Deza werkt bij een organisatie die op de een of andere manier is
verbonden aan de geheime dienst in Engeland. Wat die organisatie nu
precies doet en in opdracht van wie, is Deza (Spanjaard van origine)
eigenlijk niet bekend. Hij is gevraagd om voor deze organisatie te gaan
werken door Wheeler, een vriend (inmiddels op leeftijd) die hij heeft
overgehouden aan zijn eerste verblijf in Engeland. Deza was toen docent
aan de universiteit in Oxford, evenals Wheeler. Deza is toen weer naar
Spanje gegaan en heeft daar Luisa ontmoet, getrouwd, 2 kinderen. Maar
Jaime (voornaam Deza) en Luisa zijn gescheiden van tafel en bed en Deza
is weer naar Engeland vertrokken. Veel figuren die in deze roman aan de
orde komen, speelden ook een rol in de eerdere boeken van Marias. Deza
is al enige tijd de hoofdpersoon van de diverse boeken van Marias.
Het werk van Deza bestaat uit het analyseren van mensen en hun
gedragingen en dat te vertellen aan Tupra (zijn baas bij deze
organisatie). daarom ook "Jouw gezicht morgen". Deza weet haarfijn te
vertelen en nog beter dan de betreffende personen zelf waarom ze op een
bepaalde manier handelen en hoe ze gaan handelen.

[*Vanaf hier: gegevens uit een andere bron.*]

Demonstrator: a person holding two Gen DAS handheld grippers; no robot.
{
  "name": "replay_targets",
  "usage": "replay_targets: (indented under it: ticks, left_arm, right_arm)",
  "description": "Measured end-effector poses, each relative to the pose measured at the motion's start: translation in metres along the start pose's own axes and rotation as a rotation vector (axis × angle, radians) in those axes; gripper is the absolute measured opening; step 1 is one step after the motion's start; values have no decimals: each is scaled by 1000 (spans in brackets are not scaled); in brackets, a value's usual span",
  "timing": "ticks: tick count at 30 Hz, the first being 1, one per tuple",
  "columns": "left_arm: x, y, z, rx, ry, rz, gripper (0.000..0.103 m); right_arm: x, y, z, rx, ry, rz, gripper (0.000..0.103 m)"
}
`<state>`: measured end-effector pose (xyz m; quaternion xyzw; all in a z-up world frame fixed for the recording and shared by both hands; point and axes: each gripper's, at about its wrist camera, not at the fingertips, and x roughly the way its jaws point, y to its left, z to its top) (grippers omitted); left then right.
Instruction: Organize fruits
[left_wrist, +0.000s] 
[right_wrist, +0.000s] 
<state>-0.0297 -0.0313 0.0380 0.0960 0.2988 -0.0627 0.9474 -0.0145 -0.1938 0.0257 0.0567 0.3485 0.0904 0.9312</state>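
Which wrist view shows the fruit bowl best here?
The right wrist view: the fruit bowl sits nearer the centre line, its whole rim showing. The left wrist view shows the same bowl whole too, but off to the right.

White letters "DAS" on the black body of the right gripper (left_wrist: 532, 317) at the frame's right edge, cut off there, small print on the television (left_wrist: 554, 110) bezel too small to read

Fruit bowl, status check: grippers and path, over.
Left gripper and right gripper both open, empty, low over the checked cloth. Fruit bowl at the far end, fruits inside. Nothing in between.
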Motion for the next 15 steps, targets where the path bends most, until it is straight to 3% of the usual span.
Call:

De roman begint vrijwel waar deel 1 is opgehouden. Vrouw achtervolgt
Deza de hele avond en belt uiteindelijk bij hem aan. Maar eigenlijk zijn
de gebeurtenissen niet relevant, maar de beschrijvingen van die
handelingen, gedragingen en emoties zelf. Dat is de kracht van Marias.
Zoals jullie weten, ben ik een grote fan van Marias. Over
deel 1 van Jouw gezicht morgen was ik
lyrisch, maar nu knaagt er wat. Dat ligt waarschijnlijk niet aan de
auteur doch aan mij. Ik had dusdanig hoge verwachtingen, maar er zitten
wat kleine minpuntjes aan deze roman:
Vrijwel het gehele boek rust op een gebeurtenis van een avond,
waarin Tupra redelijk gewelddadig is. Het intrigeert om te lezen hoe
dat uitwerkt op Deza, die angst heeft om zelf gedood te worden door
Tupra. Marias beheerst als geen ander de kunst om dan te beschrijven
wat dan door iemand heen gaat, maar de gebeurtenis zelf stuit mij
(en Deza) tegen de borst.
Er lijken meer dialogen (gesprekken tussen de personen in de
roman) in te zitten dan in deel 1 en in de andere boeken van Marias.
Wellicht zit ik daar naast en heb geen goed beeld meer van de andere
boeken op dit punt, maar het viel me op en ik vond het jammer. Geef
mij maar die lange dialogen die Deza in zichzelf voert en
uitstrekken over pagina'ssssssssss.
Het einde van deel 1 schiep verwachtingen tav deel 2 (wie is die
vrouw, waarom loopt ze uren in de stromende regen achter Deza aan?).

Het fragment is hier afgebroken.